Yes...I totally understand that they are not required by law to give me a severance. However I did not do anything egregious to get fired. I was with the company six years and have an excellent reputation and record. They let go 5 people about 3 months ago and they each got 11 weeks severance...medical coverage etc. Most of them had been with the company two years or less! For some reason I am being treated much differently. I have not signed and returned the severance package they sent to me and I have a computer and other equipment that I need to return. I am told that severance packages are negotiable. Is that the case?

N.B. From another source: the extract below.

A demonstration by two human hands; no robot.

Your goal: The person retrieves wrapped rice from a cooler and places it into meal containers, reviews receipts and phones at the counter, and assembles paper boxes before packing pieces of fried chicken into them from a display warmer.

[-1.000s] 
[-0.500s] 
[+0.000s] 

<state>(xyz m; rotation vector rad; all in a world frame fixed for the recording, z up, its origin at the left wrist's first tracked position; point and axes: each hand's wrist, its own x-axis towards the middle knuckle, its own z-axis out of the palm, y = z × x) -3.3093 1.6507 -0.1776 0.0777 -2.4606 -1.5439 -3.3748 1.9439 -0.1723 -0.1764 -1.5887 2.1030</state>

I am not the primary care giver for my Father but I am the secondary and I provide the housing for the family when he is in the hospital as the medical facility is 20 minutes from where I live. There are a lot of issues I deal with concerning him that I won't go into on here but suffice it to say I am very involved.

Thank you.
 
Yes, severance packages can be negotiable. That doesn't mean that they are mandatory. The thing to keep in mind is that they can withdraw the offer already on the table if you push too hard. Your case is weak at best (we'll go into that in a minute) and they didn't have to offer any severance in the first place - most places don't offer it at all in your circumstances. Letting people go for RIF or downsizing reasons is one thing - firing them because they refused a transfer is quite another. There's only one place I've ever worked where in your circumstances you would have been offered anything, and in that place two weeks is pretty much exactly what you would have been offered.

IMO, you might - *might* be able to squeeze out a weak case for a FMLA violation here (assuming that FMLA applies), but it's going to be a bit of a stretch. You were not the primary caregiver, and you were not fired for asking for medical leave; you were fired because your position was being relocated and you were unwilling/unable to make the move. In my personal opinion what they should have done, just to cover themselves, was offer you 12 weeks of medical leave and delay the transfer till then. However, whether or not their failure to do so consistutes a violation of FMLA is not clear cut. It certainly can't hurt for you to discuss it with an employment attorney or the US DOL (they are the regulatory agency for FMLA) but it's not a slam dunk in either direction.